The third time Cronutt appeared, the Marine Mammal Center in Sausalito, Calif., took him in. They decided his condition meant he was very unlikely to survive on his own in the wild.
They bestowed upon him his name — a pastry that is half croissant, half doughnut. "They're really delicious and something that we've been eating a lot of as we've been treating him," Simeone said.
In 2018, he was transferred to the Six Flags Discovery Kingdom in Vallejo, Calif., which has specialized veterinary facilities for animals in need of extra care. Simeone, founder of Sea Change Health, became his primary veterinarian.
As the sea lion's condition worsened, Simeone says she and her colleagues considered putting him down. After all, this type of epilepsy in marine mammals only gets worse, not better.
But instead, they tried one last Hail Mary and called Dr. Scott C. Baraban, an epilepsy researcher at the University of California San Francisco (UCSF).
"We got to the point where where we thought, you know, we have to give him one last shot," Simeone said. "And this was the type of research that everything came together in exactly the right way at the right time, amazingly, during a pandemic to be able to give him the shot."
How the surgery works
Baraban's team had been pioneering a new cell-based therapy that had proven highly effective in treating lab mice with epilepsy. And it just so happened, they were in the market for a larger test subject.
"Over the years, I've come to learn how many marine mammals can't be released into the wild due to domoic acid poisoning, and it's our hope is that if this procedure is successful it will open the door to helping many more animals," Baraban said in a university press release.
On Tuesday, Oct. 6, Cronutt went under the knife — or more precisely, the drill — at SAGE Veterinary Centers in Redwood City, Calif.
A team of specialists from Six Flags and UCSF drilled a hole in Cronutt's skull and used an ultrathin needle to inject embryonic brain cells from a baby pig into his hippocampus, the brain region responsible for his seizures.

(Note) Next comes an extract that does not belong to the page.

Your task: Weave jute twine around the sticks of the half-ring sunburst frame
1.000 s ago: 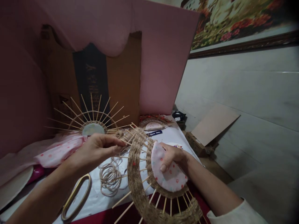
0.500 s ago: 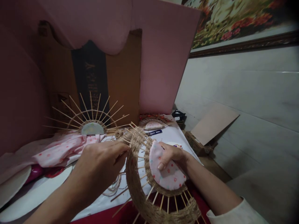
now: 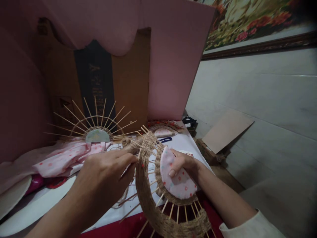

If all goes according to plan, those cells will integrate into Cronutt's brain and repair the damaged circuitry. It'll be a few months before they know whether it was successful.
"I'm really happy to report the Cronutt is stable and doing well in his recovery," Simeone said. "For right now, we're just providing all of the post-operative supportive care until we can get to that point where we where we start to see those expected changes."
If the surgery is successful, Babaran says it will have immediate implications for marine mammals suffering from domoic acid poisoning.
But he warned it won't be able to help human epilepsy patients any time soon.
"For a number of reasons, including regulatory hurdles, cellular therapies for people with epilepsy are probably still a long way off. However, marine mammals with brain damage from domoic acid poisoning are in a very similar boat — with no effective treatments that would let them ever be returned to the wild," he said.
Thousands of sea lions have been affected by increasing algae blooms. They often wash up en masse on beaches, disoriented and prone to seizures. While many have been taken into care and treated, most eventually die.
"As a marine mammal veterinarian, I saw close up the effects of all of the different impacts that we as humans are having on our planet," Simeone said.
"So for me, Cronutt represents a possibility for hope that we could use these innovative tools that we have developed to be able to give back, because the impacts that we have are so widespread on this planet."